• YOUR ASSIGNMENT: Copy the complete listing exactly as shown.

• PROVIDED MATERIAL:

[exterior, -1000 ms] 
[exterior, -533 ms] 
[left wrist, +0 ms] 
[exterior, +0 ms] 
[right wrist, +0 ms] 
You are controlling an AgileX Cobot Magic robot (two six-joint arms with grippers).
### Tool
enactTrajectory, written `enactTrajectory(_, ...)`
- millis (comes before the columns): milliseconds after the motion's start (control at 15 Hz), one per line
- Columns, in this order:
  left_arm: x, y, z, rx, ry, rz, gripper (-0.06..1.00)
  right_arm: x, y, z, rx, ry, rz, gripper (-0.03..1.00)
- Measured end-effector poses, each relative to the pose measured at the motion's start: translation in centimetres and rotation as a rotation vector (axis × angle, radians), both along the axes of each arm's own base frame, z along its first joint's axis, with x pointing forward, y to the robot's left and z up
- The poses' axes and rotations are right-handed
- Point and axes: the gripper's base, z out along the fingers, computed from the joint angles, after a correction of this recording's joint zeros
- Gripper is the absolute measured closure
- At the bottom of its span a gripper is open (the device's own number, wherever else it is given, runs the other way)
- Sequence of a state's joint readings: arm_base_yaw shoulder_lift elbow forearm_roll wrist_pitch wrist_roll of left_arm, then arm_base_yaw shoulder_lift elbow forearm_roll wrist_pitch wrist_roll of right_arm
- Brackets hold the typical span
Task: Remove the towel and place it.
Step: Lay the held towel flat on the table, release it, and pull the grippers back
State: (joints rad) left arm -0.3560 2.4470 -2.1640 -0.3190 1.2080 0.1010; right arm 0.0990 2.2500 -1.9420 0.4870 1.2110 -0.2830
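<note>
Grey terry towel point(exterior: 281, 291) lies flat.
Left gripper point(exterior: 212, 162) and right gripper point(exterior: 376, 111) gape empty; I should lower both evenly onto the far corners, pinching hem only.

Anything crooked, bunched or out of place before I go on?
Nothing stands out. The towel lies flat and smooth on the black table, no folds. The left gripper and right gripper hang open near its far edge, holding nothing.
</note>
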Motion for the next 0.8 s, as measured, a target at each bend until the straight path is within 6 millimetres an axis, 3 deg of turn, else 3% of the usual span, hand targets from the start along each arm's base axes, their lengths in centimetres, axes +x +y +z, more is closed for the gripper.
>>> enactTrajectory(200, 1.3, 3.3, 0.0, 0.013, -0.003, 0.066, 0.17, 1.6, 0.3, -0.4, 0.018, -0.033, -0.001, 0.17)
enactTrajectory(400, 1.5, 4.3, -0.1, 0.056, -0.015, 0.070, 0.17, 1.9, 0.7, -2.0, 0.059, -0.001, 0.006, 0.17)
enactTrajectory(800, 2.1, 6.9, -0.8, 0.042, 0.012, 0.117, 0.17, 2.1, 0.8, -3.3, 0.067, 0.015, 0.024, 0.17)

• WRITTEN ANSWER:
[exterior, -1000 ms] 
[exterior, -533 ms] 
[left wrist, +0 ms] 
[exterior, +0 ms] 
[right wrist, +0 ms] 
You are controlling an AgileX Cobot Magic robot (two six-joint arms with grippers).
### Tool
enactTrajectory, written `enactTrajectory(_, ...)`
- millis (comes before the columns): milliseconds after the motion's start (control at 15 Hz), one per line
- Columns, in this order:
  left_arm: x, y, z, rx, ry, rz, gripper (-0.06..1.00)
  right_arm: x, y, z, rx, ry, rz, gripper (-0.03..1.00)
- Measured end-effector poses, each relative to the pose measured at the motion's start: translation in centimetres and rotation as a rotation vector (axis × angle, radians), both along the axes of each arm's own base frame, z along its first joint's axis, with x pointing forward, y to the robot's left and z up
- The poses' axes and rotations are right-handed
- Point and axes: the gripper's base, z out along the fingers, computed from the joint angles, after a correction of this recording's joint zeros
- Gripper is the absolute measured closure
- At the bottom of its span a gripper is open (the device's own number, wherever else it is given, runs the other way)
- Sequence of a state's joint readings: arm_base_yaw shoulder_lift elbow forearm_roll wrist_pitch wrist_roll of left_arm, then arm_base_yaw shoulder_lift elbow forearm_roll wrist_pitch wrist_roll of right_arm
- Brackets hold the typical span
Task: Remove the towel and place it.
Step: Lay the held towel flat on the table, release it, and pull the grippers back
State: (joints rad) left arm -0.3560 2.4470 -2.1640 -0.3190 1.2080 0.1010; right arm 0.0990 2.2500 -1.9420 0.4870 1.2110 -0.2830
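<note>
Grey terry towel point(exterior: 281, 291) lies flat.
Left gripper point(exterior: 212, 162) and right gripper point(exterior: 376, 111) gape empty; I should lower both evenly onto the far corners, pinching hem only.

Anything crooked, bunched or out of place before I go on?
Nothing stands out. The towel lies flat and smooth on the black table, no folds. The left gripper and right gripper hang open near its far edge, holding nothing.
</note>
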Motion for the next 0.8 s, as measured, a target at each bend until the straight path is within 6 millimetres an axis, 3 deg of turn, else 3% of the usual span, hand targets from the start along each arm's base axes, their lengths in centimetres, axes +x +y +z, more is closed for the gripper.
>>> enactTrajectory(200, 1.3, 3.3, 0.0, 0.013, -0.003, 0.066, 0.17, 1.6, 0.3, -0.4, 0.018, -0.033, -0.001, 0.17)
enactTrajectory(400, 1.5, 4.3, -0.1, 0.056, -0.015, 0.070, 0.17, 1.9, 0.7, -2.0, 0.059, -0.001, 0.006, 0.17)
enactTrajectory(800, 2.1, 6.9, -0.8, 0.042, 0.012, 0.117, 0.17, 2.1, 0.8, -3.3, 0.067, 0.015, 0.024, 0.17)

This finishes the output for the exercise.